I updated to the latest stable glibc. No luck. Are you saying I should try unstable? I was thinking this probably was a samba thing not a dns thing cause I can ping the windows computer by hostname and it is in the hosts file on the gentoo server.

Edit:

I'm recompiling samba now. I don't know if that was necessary.

Edit:

recompiled, restarted still doesn't workLast edited by zutme on Thu Jun 24, 2010 5:30 pm; edited 2 times in total

----------

## Anon-E-moose

 *zutme wrote:*   

>  I was thinking this probably was a samba thing not a dns thing cause I can ping the windows computer by hostname and it is in the hosts file on the gentoo server.

 

It has something to do with either samba, or the way samba does hostname resolution.

Ping works, so the networking/dns resolution works.

If you change the hosts allow line to "hosts allow = # rohling5" does it work?

----------

## zutme

 *Anon-E-moose wrote:*   

>  *zutme wrote:*    I was thinking this probably was a samba thing not a dns thing cause I can ping the windows computer by hostname and it is in the hosts file on the gentoo server. 
> 
> It has something to do with either samba, or the way samba does hostname resolution.
> 
> Ping works, so the networking/dns resolution works.
> ...

 

No luck here

----------

## Anon-E-moose

 *zutme wrote:*   

>  *Anon-E-moose wrote:*    *zutme wrote:*    I was thinking this probably was a samba thing not a dns thing cause I can ping the windows computer by hostname and it is in the hosts file on the gentoo server. 
> 
> It has something to do with either samba, or the way samba does hostname resolution.
> 
> Ping works, so the networking/dns resolution works.
> ...

 

What I recommended does is open it completely to any host. 

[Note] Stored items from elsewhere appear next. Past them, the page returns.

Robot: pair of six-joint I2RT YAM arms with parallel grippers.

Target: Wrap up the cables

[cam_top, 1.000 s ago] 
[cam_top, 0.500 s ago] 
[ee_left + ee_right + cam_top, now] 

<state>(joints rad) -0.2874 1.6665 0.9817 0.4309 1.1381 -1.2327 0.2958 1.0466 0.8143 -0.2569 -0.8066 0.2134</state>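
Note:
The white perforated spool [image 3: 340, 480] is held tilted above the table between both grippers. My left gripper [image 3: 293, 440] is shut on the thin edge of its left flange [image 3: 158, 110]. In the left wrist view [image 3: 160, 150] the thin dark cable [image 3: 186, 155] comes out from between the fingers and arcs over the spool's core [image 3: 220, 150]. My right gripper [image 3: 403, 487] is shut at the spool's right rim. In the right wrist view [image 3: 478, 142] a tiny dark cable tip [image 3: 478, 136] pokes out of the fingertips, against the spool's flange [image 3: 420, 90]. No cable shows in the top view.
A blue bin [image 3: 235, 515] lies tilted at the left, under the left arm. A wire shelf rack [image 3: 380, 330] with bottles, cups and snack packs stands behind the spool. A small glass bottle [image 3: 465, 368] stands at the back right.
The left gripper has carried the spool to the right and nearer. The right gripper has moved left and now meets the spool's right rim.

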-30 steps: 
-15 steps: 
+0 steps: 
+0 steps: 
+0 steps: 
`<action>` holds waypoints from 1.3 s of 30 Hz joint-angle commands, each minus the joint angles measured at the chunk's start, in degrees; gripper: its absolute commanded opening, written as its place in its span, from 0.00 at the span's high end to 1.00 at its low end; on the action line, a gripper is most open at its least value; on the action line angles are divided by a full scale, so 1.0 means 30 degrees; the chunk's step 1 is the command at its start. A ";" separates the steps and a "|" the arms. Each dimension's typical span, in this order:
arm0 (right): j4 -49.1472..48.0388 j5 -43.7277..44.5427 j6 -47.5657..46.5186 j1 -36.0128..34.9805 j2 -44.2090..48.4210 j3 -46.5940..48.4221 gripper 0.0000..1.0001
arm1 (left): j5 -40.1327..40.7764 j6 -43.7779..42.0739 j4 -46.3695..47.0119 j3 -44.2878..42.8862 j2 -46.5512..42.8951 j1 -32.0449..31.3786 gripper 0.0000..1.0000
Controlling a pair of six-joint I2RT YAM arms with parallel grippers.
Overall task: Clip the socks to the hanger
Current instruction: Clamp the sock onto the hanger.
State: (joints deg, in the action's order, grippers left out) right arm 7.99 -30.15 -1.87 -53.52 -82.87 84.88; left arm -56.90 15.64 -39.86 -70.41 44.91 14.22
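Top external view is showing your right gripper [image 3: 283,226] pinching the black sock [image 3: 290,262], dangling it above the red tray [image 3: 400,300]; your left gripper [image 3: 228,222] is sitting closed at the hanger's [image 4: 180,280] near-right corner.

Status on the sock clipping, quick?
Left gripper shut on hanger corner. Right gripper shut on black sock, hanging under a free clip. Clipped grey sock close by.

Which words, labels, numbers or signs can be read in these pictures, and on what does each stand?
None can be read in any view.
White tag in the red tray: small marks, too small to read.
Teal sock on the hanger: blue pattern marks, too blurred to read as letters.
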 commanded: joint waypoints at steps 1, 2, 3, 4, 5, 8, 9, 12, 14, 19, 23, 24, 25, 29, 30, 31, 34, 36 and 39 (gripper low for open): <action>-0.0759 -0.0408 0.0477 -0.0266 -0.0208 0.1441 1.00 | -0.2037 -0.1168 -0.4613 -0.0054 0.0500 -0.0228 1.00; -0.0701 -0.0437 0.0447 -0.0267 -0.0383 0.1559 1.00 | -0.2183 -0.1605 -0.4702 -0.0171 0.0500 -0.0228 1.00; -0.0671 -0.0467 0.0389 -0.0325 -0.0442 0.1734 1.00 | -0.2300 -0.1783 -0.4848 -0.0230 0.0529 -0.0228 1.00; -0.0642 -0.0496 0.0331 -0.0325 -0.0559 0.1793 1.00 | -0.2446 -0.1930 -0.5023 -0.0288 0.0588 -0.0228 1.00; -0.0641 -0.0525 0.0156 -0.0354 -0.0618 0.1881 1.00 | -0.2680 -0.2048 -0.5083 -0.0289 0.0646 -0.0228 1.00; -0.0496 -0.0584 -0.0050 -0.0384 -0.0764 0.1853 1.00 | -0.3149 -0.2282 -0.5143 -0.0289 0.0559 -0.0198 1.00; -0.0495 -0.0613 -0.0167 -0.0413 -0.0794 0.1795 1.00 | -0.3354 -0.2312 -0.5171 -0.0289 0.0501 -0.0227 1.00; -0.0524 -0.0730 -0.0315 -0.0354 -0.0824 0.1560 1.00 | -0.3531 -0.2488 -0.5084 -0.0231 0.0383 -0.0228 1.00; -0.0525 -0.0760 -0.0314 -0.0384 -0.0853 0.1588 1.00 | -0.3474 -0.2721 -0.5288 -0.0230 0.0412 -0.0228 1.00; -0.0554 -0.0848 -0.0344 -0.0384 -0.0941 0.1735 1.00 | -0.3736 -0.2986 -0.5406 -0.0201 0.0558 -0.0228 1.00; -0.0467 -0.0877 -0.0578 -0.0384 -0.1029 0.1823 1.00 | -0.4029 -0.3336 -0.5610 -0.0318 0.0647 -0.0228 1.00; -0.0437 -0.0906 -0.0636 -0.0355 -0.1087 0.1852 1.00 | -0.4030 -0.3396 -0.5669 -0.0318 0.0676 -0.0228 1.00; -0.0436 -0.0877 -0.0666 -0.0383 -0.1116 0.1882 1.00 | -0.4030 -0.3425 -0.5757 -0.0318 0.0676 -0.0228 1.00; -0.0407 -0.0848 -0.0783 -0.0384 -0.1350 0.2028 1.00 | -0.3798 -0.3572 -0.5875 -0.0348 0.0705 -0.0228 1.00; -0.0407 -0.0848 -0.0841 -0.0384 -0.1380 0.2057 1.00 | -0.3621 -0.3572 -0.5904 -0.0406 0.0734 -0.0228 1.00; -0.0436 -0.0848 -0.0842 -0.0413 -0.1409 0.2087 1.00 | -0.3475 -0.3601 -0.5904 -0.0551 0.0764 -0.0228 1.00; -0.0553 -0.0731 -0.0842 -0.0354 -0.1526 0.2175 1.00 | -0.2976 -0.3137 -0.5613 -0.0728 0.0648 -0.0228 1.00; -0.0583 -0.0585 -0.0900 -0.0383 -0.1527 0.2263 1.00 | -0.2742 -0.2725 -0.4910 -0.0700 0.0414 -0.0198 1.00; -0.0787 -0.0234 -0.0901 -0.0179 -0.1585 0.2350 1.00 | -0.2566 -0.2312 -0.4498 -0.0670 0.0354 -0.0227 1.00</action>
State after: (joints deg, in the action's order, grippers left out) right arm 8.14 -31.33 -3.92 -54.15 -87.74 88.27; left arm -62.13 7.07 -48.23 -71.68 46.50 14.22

You have a problem but it's not connected to hostnames.

What type windows machine (98/XP/Vista/7) is it?

----------

## zutme

 *Anon-E-moose wrote:*   

>  *zutme wrote:*    *Anon-E-moose wrote:*    *zutme wrote:*    I was thinking this probably was a samba thing not a dns thing cause I can ping the windows computer by hostname and it is in the hosts file on the gentoo server. 
> 
> It has something to do with either samba, or the way samba does hostname resolution.
> 
> Ping works, so the networking/dns resolution works.
> ...

 

It is a Windows 7 machine, but it works if I use the machines IP address just fine so it must have something to do with the hostname right?

----------

## Anon-E-moose

If you do "dig -x 10.10.10.115 " what do you get?

----------

## zutme

 *Anon-E-moose wrote:*   

> If you do "dig -x 10.10.10.115 " what do you get?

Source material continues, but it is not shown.